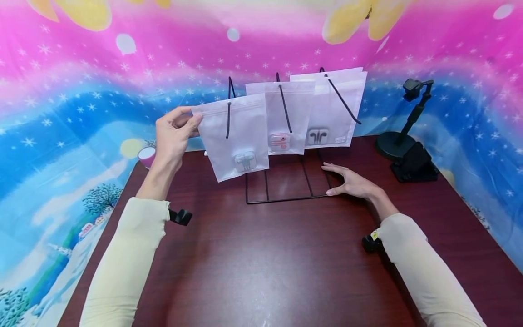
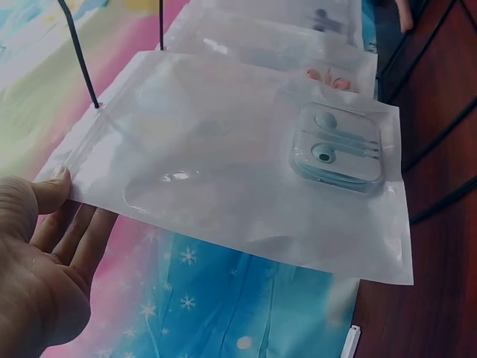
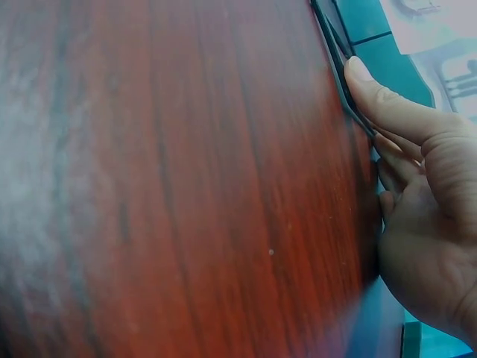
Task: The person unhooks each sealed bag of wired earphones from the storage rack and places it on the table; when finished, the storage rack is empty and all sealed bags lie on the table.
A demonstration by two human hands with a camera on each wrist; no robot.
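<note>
Your left hand [image 1: 171, 134] pinches the upper corner of the nearest white pouch [image 1: 237, 122] between thumb and fingers. That pouch, with a case of pale earphones [image 1: 245, 161] showing low in it, hangs on the leftmost prong of the black wire rack [image 1: 286, 200], near the desk's [image 1: 261, 263] back edge. A pouch with pink earphones [image 1: 300, 106] and a third pouch [image 1: 351, 86] hang to its right. Your right hand [image 1: 353, 182] has thumb and fingers spread, the thumb touching the rack's front right corner. A black stand [image 1: 394, 144] occupies the desk's back right corner.
</note>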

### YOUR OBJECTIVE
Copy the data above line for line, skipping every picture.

### ANSWER SPACE
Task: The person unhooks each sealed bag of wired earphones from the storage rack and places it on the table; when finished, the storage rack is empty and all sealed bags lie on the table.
A demonstration by two human hands with a camera on each wrist; no robot.
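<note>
Your left hand [image 1: 171, 134] pinches the upper corner of the nearest white pouch [image 1: 237, 122] between thumb and fingers. That pouch, with a case of pale earphones [image 1: 245, 161] showing low in it, hangs on the leftmost prong of the black wire rack [image 1: 286, 200], near the desk's [image 1: 261, 263] back edge. A pouch with pink earphones [image 1: 300, 106] and a third pouch [image 1: 351, 86] hang to its right. Your right hand [image 1: 353, 182] has thumb and fingers spread, the thumb touching the rack's front right corner. A black stand [image 1: 394, 144] occupies the desk's back right corner.
</note>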

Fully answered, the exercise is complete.